1.- F-VIIb-3m c/n 5263: F.VII PH-AFS “Specht” was operated by KLM for some 5 ½ years until it was officially sold to Crilly Airways in August 1936 together with c/n 5187 PH-AGR “Reiger”. After delivery at Burgos it was coded 20-1 because the original 20-1 as operated by the Aviacion Militar was fallen into Republican hands. This aircraft was incorporated into the Grupo Mixto Fokker / Dragon and already lost before the 7th of October but its final fate is unrecorded.

2.- F-VIIb-3m c/n 5350: By coincidence the last four Fokker F.VII-3ms built by the parent company in Amsterdam were all delivered to Spain (3 were destined for LAPE and the last one for the Aviación Militar: Of this quarter EC-AAU was the first in line of the LAPE aircraft which were delivered in November 1933. After the 19th of June 1937 all Republican Fokker trimotors appear to have been relegated to transport training tasks, fulfilling the latter at the Escuela de Polimotores at Totana, Murcia. No single Republican F.VII survived the war.

3.- F-VIIb-3m c/n 5351:This one was delivered to LAPE at the end of November 1933 and was just like the other two F.VIIs more modern equipped than the F.VIIs already in the inventory of LAPE. For instance Lynx engines of 340 hp were fitted. And just like most of the other LAPE F.VIIs it is hard to determine in what actions this particular aircraft was involved (and if it was one of the F.VIIs that ended its days at the Escuela de Polimotores).

4.- F-VIIb-3m c/n 5352:EC-UAA was the last built Fokker F.VIIb-3m built for a commercial airliner (after this one the parent company built only one more (militarized) F.VII which also found its way to Spain, c/n 5353 alias the 20-1 for the Aviacion Militar).

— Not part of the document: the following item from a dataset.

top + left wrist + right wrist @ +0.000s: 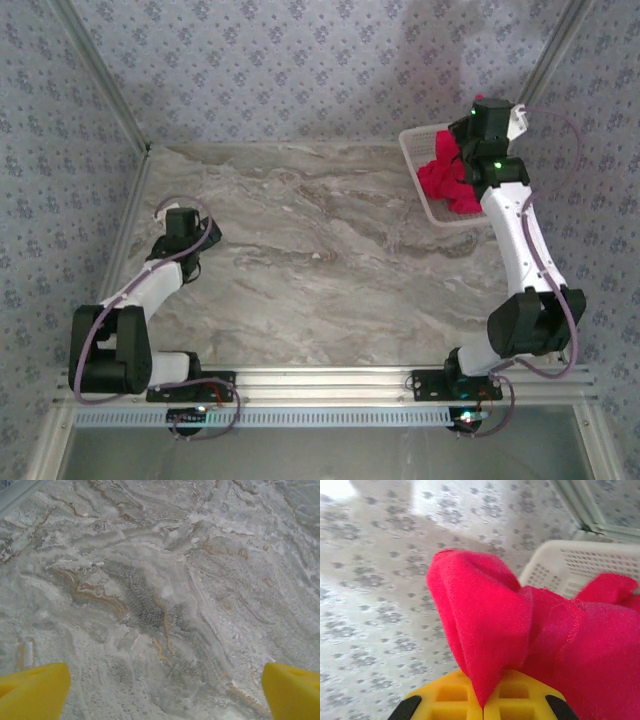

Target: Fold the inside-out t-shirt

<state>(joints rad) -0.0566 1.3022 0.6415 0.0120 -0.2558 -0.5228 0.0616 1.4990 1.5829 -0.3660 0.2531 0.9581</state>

For this aircraft too it is very difficult to trace down its service record with the Republicans during the GCE. According to Gerald Howson it was still flying in LAPE colours on the 16th of May 1937carrying gold bullion from Valencia to Paris to pay for arm purchases. On the 22nd of December 1937 EC-UAA suffered a undercarriage collapse in the south of France transporting gold and was written off.

5.- F-VIIb-3m c/n 5353: This aircraft was soon delivered to Carabanchel Alto to serve as a pattern aircraft for the three additional F.VIIs built by the Loring company. By mid-1935 these aircraft were completed and all four were placed in colonial service and based at Cabo Juby and Villa Cisneros in Spanish West Africa. Early in July 1936 however, 20-1 was flown to Madrid by Capt Félix Sampil, carrying Capt Angel Salas and several other officers of the African escuadrilla on leave. This aircraft was directed to Getafe and joined the Republican side and was soon engaged in bombing missions. Early in September 20-1 was employed in the brief Republican attack on Huesca and was later ferried to Bilbao to reinforce the tiny Basque air arm.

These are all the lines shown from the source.